Revere Mayor Brian Arrigo and Chelsea City Manager Tom Ambrosino both testified in favor of moving ahead with the project during the June 7 meeting, according to CommonWealth Magazine, as did Boston mayoral candidate Michelle Wu, former state transportation secretary James Aloisi, and a host of advocates.
The MBTA has spent limited funds on preliminary designs and has $15 million on hand to do more design work, but that leaves most of the cost unfunded.
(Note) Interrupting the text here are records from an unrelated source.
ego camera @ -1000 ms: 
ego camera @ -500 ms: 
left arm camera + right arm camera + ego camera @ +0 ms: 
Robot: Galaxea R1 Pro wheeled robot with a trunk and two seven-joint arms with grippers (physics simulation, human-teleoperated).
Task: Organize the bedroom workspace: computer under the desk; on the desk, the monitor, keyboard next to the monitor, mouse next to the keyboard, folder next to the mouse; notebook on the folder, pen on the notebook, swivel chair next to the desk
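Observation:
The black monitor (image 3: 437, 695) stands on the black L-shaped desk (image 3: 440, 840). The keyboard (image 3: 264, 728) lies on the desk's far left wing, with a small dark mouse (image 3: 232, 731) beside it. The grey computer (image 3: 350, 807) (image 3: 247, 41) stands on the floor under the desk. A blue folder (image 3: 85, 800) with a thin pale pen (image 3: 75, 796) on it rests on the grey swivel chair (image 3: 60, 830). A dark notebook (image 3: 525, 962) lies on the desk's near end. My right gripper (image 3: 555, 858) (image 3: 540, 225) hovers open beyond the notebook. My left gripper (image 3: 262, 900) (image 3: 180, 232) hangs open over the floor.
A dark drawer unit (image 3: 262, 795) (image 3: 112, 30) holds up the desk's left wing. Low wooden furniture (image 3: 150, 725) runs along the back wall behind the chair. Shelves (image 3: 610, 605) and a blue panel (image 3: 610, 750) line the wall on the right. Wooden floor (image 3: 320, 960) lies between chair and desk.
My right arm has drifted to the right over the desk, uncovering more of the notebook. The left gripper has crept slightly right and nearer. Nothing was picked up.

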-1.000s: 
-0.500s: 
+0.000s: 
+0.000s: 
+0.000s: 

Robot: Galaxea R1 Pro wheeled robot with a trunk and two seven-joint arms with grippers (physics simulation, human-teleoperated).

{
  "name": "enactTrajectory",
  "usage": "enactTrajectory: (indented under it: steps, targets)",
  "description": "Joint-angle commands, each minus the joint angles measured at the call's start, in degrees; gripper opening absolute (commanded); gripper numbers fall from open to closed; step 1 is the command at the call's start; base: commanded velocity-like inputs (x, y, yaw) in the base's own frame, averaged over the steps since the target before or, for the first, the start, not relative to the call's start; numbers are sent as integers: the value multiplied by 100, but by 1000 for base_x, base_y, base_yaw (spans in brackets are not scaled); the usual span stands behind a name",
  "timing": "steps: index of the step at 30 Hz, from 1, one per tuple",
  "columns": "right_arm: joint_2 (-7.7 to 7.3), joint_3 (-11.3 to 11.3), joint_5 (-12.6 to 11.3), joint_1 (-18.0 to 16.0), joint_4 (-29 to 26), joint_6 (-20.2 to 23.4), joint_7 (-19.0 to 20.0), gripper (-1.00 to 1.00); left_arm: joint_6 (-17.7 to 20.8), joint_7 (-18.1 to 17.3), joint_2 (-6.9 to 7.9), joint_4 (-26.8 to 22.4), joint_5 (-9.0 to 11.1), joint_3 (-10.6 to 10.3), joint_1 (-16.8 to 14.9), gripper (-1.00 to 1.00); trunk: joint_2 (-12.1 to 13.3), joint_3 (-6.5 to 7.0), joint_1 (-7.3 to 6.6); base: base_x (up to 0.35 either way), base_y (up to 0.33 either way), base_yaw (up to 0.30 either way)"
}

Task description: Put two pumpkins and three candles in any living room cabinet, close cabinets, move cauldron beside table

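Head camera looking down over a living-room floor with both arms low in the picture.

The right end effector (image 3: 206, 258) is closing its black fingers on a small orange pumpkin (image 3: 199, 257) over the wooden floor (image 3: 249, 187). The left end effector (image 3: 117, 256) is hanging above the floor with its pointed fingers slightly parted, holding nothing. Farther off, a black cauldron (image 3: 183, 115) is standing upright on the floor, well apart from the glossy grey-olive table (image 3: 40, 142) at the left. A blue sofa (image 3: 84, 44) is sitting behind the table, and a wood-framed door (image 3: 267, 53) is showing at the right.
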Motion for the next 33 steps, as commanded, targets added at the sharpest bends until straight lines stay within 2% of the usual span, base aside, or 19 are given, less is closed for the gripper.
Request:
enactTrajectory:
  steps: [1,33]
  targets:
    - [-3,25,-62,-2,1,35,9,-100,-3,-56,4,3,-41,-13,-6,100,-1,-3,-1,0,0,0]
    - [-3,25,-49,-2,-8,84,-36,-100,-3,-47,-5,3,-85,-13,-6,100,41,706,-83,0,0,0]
Joe Aiello, the chair of the control board and a leading proponent of the connector, told the magazine he assumed acting Massachusetts Transportation Secretary Jamie Tesler and MBTA General Manager Steve Poftak would include funds in future capital spending plans for the project, but no commitments were made at the meeting.
The Red and Blue Line connector may face another funding difficulty, though, as a separate presentation to the control board suggested that the MBTA will be staring down a huge gap in the future between potential capital projects and available funding. CommonWealth noted that one chart showed MBTA funding needs in the $3 billion range for each of the next nine years with available monies nowhere near that level. In fiscal year 2024, the gap begins growing larger, rising to about $2.5 billion a year in fiscal 2026 and beyond.